#### Work item:
Return the lines below in which the string "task" occurs.

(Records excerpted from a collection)
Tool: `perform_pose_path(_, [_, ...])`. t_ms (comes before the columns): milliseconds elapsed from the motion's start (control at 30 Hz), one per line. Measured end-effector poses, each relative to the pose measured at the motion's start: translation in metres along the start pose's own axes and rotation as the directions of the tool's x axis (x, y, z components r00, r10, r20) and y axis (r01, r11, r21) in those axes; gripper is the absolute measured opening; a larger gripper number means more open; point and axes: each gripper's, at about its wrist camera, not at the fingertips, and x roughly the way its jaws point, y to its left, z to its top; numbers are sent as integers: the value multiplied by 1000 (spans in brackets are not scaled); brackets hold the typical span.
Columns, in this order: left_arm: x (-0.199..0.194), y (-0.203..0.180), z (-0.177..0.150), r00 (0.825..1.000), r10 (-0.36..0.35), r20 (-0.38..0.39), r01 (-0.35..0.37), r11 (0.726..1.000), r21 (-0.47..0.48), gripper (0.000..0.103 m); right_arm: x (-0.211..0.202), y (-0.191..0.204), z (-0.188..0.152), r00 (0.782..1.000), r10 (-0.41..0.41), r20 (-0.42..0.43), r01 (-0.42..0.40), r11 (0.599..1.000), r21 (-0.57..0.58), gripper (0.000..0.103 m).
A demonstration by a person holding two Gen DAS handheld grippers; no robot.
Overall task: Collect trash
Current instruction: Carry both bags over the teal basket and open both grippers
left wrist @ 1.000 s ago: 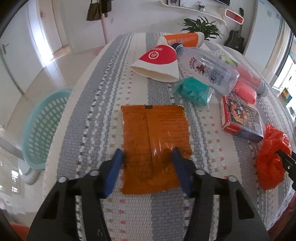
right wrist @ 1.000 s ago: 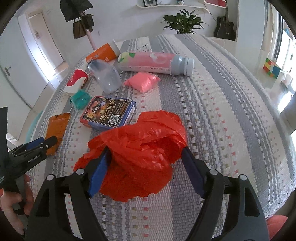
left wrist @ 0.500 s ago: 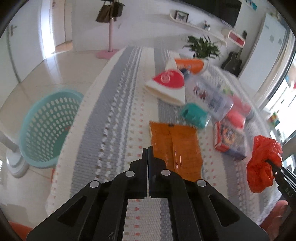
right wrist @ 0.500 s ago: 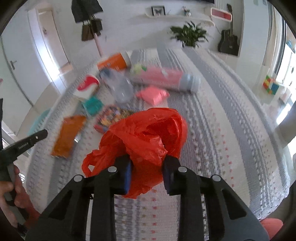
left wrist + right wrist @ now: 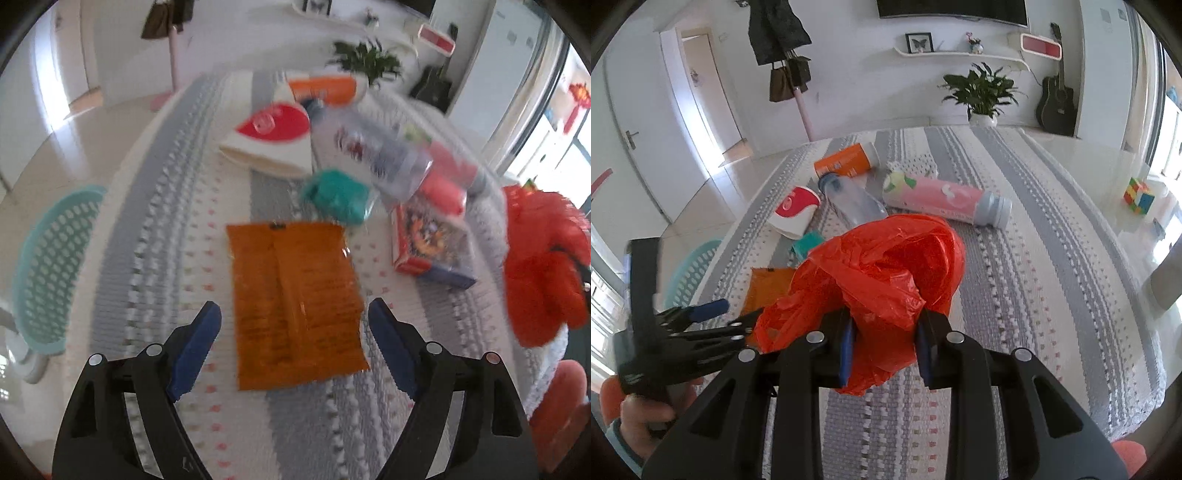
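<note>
My right gripper [image 5: 884,349] has its jaws clenched on the red bag [image 5: 886,273], which hangs bunched above the striped table [image 5: 1052,236]. My left gripper [image 5: 295,332] has jaws opening, with the flat orange wrapper [image 5: 295,302] lying on the table between them, pads clear of it. Beyond it lie a teal packet [image 5: 338,194], a box [image 5: 432,243] and a clear bottle [image 5: 369,151]. A teal basket [image 5: 51,258] stands off the table's left edge.
</note>
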Motion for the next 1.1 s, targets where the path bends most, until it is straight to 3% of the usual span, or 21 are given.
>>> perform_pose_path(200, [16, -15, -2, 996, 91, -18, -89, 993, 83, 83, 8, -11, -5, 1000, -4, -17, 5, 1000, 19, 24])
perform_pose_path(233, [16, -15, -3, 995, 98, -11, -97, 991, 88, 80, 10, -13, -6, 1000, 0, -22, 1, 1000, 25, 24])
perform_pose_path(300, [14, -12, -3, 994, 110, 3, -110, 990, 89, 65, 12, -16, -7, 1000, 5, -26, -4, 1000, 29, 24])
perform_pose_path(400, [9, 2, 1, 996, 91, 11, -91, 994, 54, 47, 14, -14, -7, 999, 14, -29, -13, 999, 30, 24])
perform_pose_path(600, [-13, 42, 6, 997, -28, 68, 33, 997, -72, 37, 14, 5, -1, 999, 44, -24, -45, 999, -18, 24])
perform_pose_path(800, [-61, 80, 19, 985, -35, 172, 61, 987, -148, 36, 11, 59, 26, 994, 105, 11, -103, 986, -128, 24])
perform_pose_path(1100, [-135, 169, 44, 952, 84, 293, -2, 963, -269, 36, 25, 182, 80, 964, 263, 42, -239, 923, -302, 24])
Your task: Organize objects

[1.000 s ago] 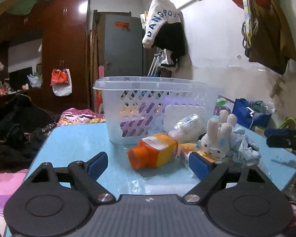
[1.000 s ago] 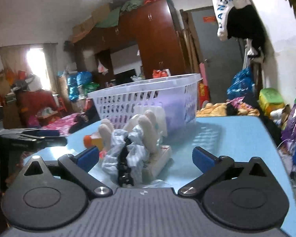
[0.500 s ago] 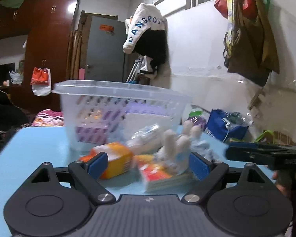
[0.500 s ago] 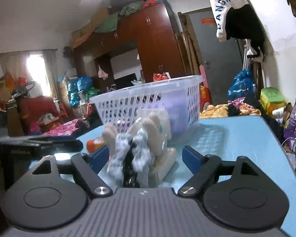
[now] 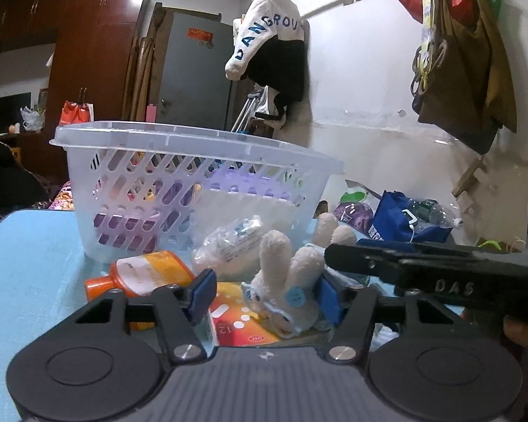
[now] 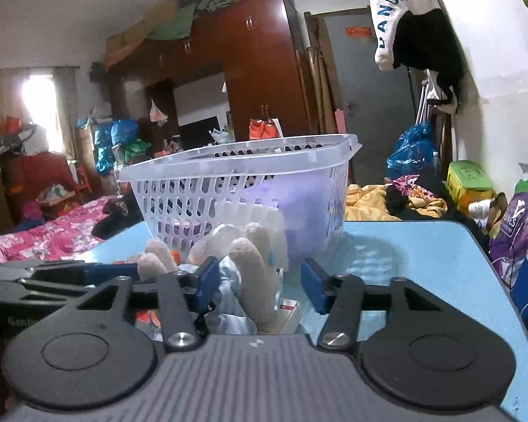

#### Answer space:
Overall task: Collect trash
Your task: Organize objects

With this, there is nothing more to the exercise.